David Denby offers his view of the Internet’s weakness:

No one goes on the Web to somberly, soberly complain about his neighbor, or so-and-so’s love affair, or the guy down the dorm hallway who’s a closet homosexual. It all snarkily written.

So it’s ok to complain about someone’s closetedness as long as you do it soberly and somberly, but not if you add some vulgar epithet to spice it up. Would you wanna live down the hall from Denby? It does seem to me that distilled snark, or writing that does very little but snark, wears on the nerves after a while and dulls the brain. But removing snark from contemporary writing, or from blogs, in some lugubrious patronizing effort to maintain a respectable tone, would be a horrible denouement for the web, and mercifully, cannot happen. The tone police do not have the leverage in the blogosphere that they used to have in the dusty, elevated corridors of the old New Yorker. Power now is bottom-up, not top-down.

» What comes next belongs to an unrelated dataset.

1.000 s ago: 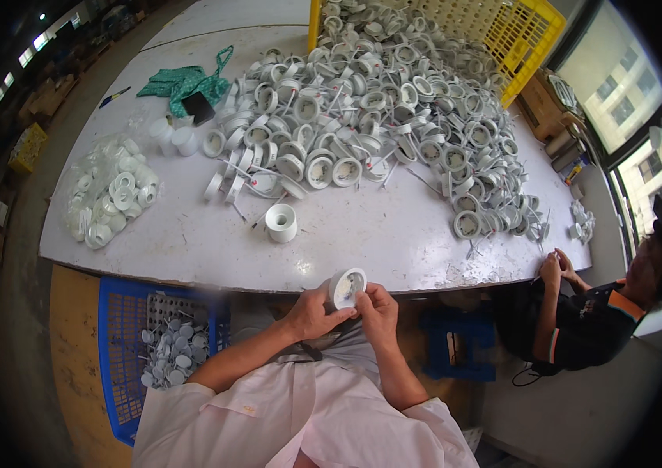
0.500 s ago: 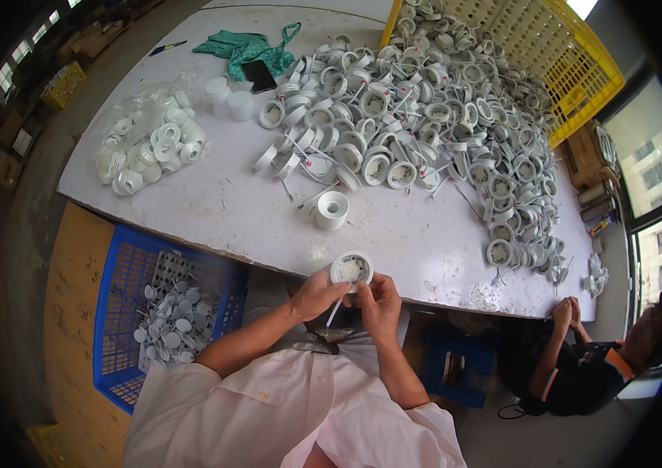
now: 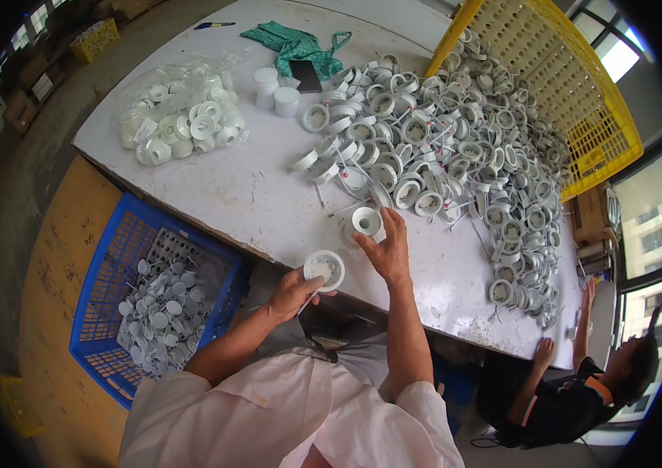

One should never forget how the Internet has robbed writers like Denby of a great deal of exclusiveness, status and power. They’re angry and confused, which is why they write diatribes as stupid as Denby’s. Walter Kirn says everything else that’s necessary – but the factual errors, commission of sins he denounces in others, sad attempts at ginning up controversy on the Internets, and tedious, arch, poseur-ish title headings round out the picture.